Up to 30% of COVID-19 patients develop acute respiratory distress syndrome and may be candidates for ECMO, according to an article published in this week’s Journal of the American Medical Association. The authors cautioned that the technology is “resource-intensive, highly specialized, and expensive.”

In recent years, state and local authorities have improved and broadened their emergency communication capabilities. The hospital association next month will repeat a coronavirus webinar on “operational, legal and financial readiness.” The city health department, which revised its pandemic flu plan in 2018, issues daily email updates on coronavirus to the media.

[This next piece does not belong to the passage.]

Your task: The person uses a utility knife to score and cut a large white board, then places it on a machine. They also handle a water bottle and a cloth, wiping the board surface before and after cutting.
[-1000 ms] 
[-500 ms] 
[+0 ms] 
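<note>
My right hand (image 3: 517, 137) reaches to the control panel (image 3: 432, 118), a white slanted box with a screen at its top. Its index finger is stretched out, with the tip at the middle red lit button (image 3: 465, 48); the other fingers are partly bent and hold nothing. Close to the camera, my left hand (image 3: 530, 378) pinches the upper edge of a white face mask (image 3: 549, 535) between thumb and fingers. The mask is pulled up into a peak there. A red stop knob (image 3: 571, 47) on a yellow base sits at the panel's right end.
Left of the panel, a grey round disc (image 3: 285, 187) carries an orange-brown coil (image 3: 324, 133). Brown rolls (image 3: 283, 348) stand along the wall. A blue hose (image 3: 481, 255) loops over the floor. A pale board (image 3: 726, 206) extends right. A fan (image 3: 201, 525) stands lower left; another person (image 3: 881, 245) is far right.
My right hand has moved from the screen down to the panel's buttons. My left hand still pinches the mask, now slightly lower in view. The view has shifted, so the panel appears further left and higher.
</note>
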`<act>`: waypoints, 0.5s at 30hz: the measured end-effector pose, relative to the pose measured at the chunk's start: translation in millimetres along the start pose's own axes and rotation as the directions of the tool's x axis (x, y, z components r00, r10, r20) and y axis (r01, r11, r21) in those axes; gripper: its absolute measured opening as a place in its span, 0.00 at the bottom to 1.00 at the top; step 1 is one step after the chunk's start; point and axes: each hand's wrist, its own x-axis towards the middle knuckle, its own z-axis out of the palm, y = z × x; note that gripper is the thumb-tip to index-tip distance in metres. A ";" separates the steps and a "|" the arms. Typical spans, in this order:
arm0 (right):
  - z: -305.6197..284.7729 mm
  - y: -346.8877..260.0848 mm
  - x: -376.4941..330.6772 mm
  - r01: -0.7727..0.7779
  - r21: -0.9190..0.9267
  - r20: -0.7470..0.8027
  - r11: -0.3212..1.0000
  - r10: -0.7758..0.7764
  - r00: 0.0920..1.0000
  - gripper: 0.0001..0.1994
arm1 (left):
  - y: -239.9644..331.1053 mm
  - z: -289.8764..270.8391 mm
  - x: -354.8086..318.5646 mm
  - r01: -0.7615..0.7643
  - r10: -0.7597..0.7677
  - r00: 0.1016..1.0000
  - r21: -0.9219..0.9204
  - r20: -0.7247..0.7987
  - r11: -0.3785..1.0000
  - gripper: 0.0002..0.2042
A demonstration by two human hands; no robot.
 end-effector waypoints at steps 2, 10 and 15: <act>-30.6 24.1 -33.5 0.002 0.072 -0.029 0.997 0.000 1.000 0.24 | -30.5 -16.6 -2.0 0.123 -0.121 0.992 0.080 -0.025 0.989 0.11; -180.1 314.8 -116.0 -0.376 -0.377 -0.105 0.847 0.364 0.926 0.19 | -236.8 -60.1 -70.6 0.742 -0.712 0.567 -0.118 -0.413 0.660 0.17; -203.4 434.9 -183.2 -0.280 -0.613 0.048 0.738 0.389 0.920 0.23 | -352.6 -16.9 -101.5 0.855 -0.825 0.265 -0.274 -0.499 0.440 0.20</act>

The city also has alert networks — including a secure, web-based system — to disseminate information to officials, first responders, health-care providers, volunteers, and other partners, said Jessica Caum, manager of the health department’s public health preparedness program.

She added that this year, the health department held two workshops to figure out how to provide such everyday things as groceries and child care to people quarantined at home.

“It became clear with the [2014] Ebola cases in Texas that planning for that is important,” Caum said.